INSTRUCTIONS TO FOLLOW
From the data, copy out every line in which the word "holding" appears.

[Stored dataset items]
□ □ □

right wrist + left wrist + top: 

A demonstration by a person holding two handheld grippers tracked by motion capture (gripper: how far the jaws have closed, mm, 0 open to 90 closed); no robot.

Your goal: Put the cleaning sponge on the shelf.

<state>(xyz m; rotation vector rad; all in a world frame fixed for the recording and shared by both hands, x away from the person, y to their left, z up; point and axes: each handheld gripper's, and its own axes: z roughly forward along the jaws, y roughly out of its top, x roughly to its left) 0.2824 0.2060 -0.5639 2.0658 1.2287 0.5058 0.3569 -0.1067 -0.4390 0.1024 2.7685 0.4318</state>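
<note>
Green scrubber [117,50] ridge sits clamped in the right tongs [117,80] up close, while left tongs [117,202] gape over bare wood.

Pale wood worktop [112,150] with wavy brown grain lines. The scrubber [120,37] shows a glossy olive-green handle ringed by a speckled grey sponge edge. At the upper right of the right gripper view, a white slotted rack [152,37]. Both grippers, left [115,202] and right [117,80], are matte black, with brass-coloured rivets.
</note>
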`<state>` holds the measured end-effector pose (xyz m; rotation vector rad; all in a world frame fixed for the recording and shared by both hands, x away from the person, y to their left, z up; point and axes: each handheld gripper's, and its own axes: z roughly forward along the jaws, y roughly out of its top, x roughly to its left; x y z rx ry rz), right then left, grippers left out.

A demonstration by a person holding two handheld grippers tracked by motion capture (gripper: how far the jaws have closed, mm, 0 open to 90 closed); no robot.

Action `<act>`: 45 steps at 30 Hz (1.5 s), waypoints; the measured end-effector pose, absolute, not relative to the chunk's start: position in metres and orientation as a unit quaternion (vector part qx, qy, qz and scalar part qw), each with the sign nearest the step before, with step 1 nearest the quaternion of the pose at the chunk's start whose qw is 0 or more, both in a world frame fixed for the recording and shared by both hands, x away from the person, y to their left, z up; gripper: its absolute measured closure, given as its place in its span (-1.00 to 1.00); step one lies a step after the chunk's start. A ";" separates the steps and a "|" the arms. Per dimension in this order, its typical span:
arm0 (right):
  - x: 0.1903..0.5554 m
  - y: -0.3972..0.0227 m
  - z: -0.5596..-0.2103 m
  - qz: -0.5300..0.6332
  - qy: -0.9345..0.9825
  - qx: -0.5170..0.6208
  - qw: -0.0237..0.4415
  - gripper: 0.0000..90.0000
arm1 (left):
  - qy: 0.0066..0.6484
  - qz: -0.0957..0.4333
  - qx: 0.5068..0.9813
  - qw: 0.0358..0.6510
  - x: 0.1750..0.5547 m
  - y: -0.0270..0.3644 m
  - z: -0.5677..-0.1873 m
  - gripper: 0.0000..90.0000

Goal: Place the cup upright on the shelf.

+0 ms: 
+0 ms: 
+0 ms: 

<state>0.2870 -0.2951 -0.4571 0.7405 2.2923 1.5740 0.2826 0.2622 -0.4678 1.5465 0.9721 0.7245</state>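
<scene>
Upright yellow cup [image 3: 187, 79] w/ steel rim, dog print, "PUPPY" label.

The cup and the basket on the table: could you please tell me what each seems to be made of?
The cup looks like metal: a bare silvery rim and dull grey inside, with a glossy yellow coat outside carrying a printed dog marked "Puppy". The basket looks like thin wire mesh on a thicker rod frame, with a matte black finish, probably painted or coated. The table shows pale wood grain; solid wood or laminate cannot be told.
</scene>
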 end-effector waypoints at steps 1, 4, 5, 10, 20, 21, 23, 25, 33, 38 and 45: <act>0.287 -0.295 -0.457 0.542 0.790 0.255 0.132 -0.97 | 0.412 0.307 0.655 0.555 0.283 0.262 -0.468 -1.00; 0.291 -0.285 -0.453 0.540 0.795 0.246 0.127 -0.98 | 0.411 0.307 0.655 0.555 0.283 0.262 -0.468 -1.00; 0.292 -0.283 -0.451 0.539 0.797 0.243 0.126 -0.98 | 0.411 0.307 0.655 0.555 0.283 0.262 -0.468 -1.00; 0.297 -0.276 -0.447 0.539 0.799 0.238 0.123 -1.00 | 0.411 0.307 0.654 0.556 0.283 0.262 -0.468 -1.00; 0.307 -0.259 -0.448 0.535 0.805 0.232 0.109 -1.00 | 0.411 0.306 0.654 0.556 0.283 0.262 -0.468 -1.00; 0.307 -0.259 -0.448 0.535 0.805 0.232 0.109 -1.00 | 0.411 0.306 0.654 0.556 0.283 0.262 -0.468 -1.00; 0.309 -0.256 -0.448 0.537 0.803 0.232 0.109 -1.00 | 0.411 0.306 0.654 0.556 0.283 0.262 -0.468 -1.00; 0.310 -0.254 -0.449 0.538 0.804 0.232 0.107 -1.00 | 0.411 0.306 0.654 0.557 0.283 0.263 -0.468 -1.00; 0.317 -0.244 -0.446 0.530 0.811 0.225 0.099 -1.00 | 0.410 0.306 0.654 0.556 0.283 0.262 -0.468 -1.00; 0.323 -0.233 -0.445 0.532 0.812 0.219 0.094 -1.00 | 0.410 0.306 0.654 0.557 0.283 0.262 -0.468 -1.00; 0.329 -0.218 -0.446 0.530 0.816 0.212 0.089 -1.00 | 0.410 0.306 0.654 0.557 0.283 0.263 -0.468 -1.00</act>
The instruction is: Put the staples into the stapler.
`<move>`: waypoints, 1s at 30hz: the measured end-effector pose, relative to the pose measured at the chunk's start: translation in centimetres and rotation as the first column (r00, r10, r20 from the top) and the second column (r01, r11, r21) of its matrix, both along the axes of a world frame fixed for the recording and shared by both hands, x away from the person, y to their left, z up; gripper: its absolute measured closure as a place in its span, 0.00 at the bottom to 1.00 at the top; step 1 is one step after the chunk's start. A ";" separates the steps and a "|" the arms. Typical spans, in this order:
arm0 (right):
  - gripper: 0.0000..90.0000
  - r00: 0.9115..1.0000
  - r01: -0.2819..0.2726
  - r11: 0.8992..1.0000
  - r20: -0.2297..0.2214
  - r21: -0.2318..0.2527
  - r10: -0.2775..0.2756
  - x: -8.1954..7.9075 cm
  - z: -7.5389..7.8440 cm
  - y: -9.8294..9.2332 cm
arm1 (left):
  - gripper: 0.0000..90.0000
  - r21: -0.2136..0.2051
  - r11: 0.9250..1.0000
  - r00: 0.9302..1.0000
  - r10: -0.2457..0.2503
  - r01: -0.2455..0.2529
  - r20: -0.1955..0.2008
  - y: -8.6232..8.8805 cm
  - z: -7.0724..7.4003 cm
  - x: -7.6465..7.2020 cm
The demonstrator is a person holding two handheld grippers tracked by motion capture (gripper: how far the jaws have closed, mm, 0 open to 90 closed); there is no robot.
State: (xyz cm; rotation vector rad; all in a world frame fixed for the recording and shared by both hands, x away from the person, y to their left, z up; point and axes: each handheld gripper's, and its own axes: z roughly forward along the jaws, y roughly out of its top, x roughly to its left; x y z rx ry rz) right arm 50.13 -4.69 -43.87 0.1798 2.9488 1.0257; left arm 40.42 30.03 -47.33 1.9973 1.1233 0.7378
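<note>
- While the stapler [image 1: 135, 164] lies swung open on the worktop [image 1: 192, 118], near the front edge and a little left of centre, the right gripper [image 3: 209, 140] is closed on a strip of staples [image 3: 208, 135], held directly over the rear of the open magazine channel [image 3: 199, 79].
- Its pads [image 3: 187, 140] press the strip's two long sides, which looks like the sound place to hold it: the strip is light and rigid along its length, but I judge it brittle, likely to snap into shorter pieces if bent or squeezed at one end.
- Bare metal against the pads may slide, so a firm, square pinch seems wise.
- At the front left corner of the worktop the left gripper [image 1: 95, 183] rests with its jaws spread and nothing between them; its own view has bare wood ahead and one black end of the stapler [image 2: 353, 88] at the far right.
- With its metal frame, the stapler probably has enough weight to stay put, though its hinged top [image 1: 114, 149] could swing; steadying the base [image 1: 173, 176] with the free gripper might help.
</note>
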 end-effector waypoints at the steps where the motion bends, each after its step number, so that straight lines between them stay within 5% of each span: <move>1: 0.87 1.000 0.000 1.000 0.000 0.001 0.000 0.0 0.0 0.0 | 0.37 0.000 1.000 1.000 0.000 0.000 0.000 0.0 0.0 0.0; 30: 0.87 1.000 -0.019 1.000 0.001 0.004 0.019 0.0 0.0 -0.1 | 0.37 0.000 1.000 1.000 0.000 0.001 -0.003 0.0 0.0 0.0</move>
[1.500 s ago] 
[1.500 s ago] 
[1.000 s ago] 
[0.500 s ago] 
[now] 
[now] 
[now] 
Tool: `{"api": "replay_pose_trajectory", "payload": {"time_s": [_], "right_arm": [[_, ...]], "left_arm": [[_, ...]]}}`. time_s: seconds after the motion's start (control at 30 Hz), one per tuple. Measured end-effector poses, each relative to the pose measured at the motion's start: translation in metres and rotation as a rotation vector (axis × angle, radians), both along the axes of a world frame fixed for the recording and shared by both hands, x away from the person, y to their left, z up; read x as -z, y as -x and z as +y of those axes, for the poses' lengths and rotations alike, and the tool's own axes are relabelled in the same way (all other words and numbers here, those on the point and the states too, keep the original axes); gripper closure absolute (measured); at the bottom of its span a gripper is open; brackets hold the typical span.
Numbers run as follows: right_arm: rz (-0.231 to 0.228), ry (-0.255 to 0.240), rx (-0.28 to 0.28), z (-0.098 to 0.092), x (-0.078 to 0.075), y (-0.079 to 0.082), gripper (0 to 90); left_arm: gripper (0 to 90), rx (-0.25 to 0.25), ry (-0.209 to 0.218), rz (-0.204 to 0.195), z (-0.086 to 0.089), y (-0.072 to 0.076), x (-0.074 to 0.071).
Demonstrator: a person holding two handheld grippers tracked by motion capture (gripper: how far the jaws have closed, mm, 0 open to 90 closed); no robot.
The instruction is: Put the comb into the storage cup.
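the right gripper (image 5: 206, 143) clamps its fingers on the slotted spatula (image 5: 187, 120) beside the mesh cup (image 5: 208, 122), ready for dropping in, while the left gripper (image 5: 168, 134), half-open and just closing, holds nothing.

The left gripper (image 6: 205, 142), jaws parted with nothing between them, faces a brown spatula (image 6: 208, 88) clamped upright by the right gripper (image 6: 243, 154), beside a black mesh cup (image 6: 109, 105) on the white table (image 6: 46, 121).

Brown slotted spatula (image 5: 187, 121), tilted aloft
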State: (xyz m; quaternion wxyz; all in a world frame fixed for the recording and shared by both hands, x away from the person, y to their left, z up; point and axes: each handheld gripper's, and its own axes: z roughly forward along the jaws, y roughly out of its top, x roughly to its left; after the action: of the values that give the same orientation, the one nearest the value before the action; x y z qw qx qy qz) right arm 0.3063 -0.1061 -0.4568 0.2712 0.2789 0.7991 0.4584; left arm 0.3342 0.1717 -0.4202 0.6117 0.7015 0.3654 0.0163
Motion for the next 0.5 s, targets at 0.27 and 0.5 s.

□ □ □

RESPONSE BELOW
A demonstration by a person holding two handheld grippers tracked by motion capture (gripper: how far the jaws have closed, mm, 0 open to 90 closed); no robot.
A demonstration by a person holding two handheld grippers tracked by motion capture (gripper: how far the jaws have closed, mm, 0 open to 90 closed); no robot.
The demonstrator is a person holding two handheld grippers tracked by motion capture (gripper: how far the jaws have closed, mm, 0 open to 90 closed); there is no robot.
Demonstrator: a person holding two handheld grippers tracked by motion capture (gripper: how far the jaws have closed, mm, 0 open to 90 closed); no robot.

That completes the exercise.